* _What the task asks_
The answer is one number: how many lines in the data below hold "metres".

= Beginning of Section =

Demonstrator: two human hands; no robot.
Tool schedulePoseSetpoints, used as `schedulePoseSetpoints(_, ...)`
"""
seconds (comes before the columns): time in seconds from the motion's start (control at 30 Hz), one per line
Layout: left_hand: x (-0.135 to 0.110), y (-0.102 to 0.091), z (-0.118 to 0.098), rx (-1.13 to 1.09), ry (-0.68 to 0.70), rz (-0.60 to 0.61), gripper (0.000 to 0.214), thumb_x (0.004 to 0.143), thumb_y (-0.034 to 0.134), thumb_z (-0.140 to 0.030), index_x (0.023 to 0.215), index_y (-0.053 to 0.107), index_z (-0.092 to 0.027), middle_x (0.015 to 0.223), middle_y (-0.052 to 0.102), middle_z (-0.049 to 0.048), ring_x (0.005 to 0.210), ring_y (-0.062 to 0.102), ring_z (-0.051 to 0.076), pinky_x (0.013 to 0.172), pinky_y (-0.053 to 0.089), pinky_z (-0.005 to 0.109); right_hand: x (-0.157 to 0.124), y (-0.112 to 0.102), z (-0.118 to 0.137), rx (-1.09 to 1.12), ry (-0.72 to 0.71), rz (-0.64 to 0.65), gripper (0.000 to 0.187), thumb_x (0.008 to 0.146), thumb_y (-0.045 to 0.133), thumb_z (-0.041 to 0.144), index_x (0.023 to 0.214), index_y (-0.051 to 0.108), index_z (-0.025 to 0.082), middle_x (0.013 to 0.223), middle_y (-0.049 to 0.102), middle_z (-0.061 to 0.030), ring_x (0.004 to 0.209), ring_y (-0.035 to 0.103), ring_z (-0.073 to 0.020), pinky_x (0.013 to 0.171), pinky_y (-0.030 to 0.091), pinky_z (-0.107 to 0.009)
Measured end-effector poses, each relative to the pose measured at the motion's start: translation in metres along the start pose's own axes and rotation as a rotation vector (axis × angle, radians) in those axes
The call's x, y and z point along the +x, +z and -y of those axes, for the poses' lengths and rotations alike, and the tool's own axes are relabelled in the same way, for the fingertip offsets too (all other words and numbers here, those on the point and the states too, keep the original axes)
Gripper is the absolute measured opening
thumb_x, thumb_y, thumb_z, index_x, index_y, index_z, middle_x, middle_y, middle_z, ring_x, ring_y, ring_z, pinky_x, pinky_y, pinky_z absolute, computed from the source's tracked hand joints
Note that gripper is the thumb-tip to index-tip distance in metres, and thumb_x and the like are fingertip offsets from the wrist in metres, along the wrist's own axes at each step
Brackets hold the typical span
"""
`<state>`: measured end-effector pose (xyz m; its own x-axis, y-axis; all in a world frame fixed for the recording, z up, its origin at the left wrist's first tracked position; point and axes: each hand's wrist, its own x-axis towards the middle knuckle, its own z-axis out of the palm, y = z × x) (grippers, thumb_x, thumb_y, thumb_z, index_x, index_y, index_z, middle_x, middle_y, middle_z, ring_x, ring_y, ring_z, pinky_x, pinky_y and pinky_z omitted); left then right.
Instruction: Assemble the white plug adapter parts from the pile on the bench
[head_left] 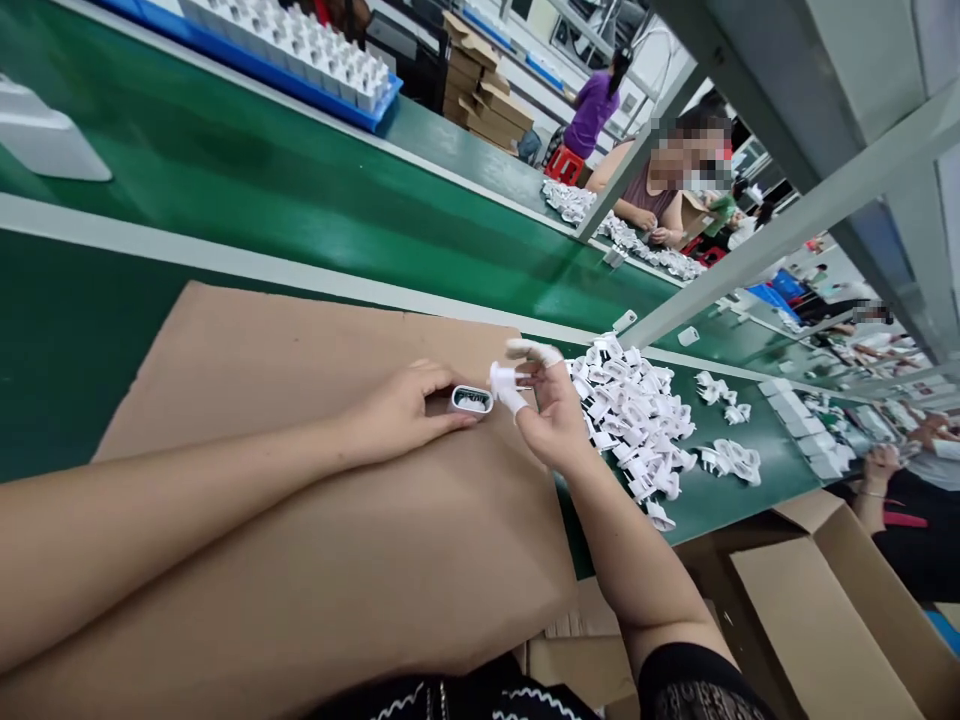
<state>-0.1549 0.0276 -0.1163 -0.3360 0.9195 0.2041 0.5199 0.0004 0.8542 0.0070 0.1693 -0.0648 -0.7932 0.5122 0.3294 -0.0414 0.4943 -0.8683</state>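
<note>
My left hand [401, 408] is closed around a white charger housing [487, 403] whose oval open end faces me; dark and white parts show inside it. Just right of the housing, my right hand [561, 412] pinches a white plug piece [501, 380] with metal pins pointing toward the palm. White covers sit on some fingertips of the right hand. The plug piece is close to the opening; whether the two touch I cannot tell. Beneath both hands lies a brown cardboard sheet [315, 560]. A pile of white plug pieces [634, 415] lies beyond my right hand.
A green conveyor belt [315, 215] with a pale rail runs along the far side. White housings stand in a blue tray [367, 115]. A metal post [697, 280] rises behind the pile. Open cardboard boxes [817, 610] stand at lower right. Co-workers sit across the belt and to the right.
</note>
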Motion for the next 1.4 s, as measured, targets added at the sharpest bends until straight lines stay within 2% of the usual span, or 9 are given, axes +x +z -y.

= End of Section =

* _Answer space_
2